An irrepressible spirit as well as a groundbreaking musician, Jackson was also a composer, singer, bandleader, nightclub owner, and radio and television host during his six-decade career. He continued to perform occasionally with his son, drummer Duffy Jackson, and other groups into his 80s.

Jackson was born Oct. 25, 1918, in New York City. His given name was Greig Stewart Jackson, but because of his physique – he once weighed 263 pounds – he was universally known as “Chubby.” Both of his parents performed on Broadway and in vaudeville, and he grew up in a show-business world. While still a teenager, he worked in swing bands around New York, gaining recognition as a major force on the bass in 1941, when he joined the big band of Charlie Barnet.

In 1943, he became the bassist for Woody Herman’s famous “First Herd,” whose lineup was an all-star team of jazz musicians. Jackson recruited many of the band’s more celebrated members, including saxophonist Flip Phillips, trombonist Bill Harris, trumpeter Pete Candoli and drummer Dave Tough. In his three years with the First Herd, Jackson composed several classic songs, including “Northwest Passage,” “Caldonia” and “Lemon Drop.”

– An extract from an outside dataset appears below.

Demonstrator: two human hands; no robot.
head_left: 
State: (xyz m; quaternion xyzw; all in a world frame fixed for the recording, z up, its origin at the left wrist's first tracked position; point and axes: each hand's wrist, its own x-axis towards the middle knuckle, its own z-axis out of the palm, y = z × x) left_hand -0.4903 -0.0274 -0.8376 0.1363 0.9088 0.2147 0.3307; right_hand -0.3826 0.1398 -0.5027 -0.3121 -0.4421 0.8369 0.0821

Known for his exuberant performing style, Jackson often punctuated his music with excited shouts of “Yeah!” He helped make the Herman band one of the most rhythmically dynamic groups in the history of jazz, ranked by critics on a par with the ensembles of Count Basie and Duke Ellington.

After the band briefly broke up, Jackson led his own groups before rejoining Herman’s “Second Herd” in 1948. He opened a nightclub on Long Island in 1949 and worked intermittently with Herman through the 1950s. For 10 years, he was the host of a children’s television show, first in Chicago, and later in New York, called Chubby’s Rascals, on which he led a big band and presented movies.

After moving to South Florida in the mid-1960s, Jackson was a jazz disc jockey in the 1970s, while continuing to work as a musician. He also lived in Las Vegas and Los Angeles before settling in Rancho Bernardo, Calif. Until the last two years, he occasionally appeared as a singer alongside his son, Duffy.

“It is my sincere honor to have been taught music by my father, one of the true champions of jazz,” said Duffy Jackson, who lives in Hollywood, Fla. “We were the only father-son bass-and-drum team in the history of jazz.”

A born storyteller and jokester, Jackson was popular with his fellow musicians. Among others, he recorded with Duke Ellington, Lionel Hampton, Ben Webster, Coleman Hawkins, J.J. Johnson, Gerry Mulligan and Zoot Sims. In 1958, Jackson was one of 57 jazz musicians photographed on a Harlem street by Art Kane for Esquire magazine. The photograph became the subject of a 1994 documentary, “A Great Day in Harlem.” Jackson was interviewed for the film, which was nominated for an Academy Award.

He is survived by his wife of 20 years, Margot; by his children, Myno, Duffy and Jaijai; by their mother and his first wife, Joan; and by one grandchild.

“He’s jamming with Woody’s band now,” said Duffy Jackson. “I’m trying to continue the legacy of the Jackson groove.”